» Task brief: Keep only the lines of the material below that contain the word "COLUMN". Copy those lines.

» Input data:
========================================================================

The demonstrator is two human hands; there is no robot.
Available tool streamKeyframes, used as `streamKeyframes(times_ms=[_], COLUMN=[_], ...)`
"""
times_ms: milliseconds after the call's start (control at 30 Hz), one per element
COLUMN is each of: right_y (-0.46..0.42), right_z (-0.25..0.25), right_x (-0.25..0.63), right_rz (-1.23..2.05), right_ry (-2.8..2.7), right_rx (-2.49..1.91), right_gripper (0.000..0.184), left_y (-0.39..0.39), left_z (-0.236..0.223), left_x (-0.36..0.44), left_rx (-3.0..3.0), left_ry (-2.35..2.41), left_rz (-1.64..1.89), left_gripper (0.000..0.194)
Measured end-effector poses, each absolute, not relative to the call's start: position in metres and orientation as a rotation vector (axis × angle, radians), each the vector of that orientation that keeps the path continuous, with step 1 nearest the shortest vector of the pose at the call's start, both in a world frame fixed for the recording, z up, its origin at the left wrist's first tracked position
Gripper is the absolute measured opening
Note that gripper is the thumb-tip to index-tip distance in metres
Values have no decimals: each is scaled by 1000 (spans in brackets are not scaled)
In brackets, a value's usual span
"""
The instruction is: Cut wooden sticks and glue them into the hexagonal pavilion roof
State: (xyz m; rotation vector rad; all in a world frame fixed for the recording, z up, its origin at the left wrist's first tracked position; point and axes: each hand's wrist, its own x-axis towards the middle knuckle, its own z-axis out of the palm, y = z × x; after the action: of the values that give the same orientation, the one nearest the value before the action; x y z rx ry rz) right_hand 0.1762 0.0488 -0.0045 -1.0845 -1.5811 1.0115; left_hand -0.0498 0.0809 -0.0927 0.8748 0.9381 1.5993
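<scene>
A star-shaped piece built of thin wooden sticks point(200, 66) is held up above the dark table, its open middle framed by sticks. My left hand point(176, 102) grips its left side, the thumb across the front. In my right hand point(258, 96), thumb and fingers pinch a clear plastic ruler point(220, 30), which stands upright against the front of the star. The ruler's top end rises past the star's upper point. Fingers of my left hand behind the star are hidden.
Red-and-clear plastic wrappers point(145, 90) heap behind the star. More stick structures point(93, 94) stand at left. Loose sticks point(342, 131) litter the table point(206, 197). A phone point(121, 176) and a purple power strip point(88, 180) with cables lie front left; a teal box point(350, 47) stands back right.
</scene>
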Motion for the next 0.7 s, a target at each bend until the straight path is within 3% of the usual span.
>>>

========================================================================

» Reply:
Available tool streamKeyframes, used as `streamKeyframes(times_ms=[_], COLUMN=[_], ...)`
COLUMN is each of: right_y (-0.46..0.42), right_z (-0.25..0.25), right_x (-0.25..0.63), right_rz (-1.23..2.05), right_ry (-2.8..2.7), right_rx (-2.49..1.91), right_gripper (0.000..0.184), left_y (-0.39..0.39), left_z (-0.236..0.223), left_x (-0.36..0.44), left_rx (-3.0..3.0), left_ry (-2.35..2.41), left_rz (-1.64..1.89), left_gripper (0.000..0.194)

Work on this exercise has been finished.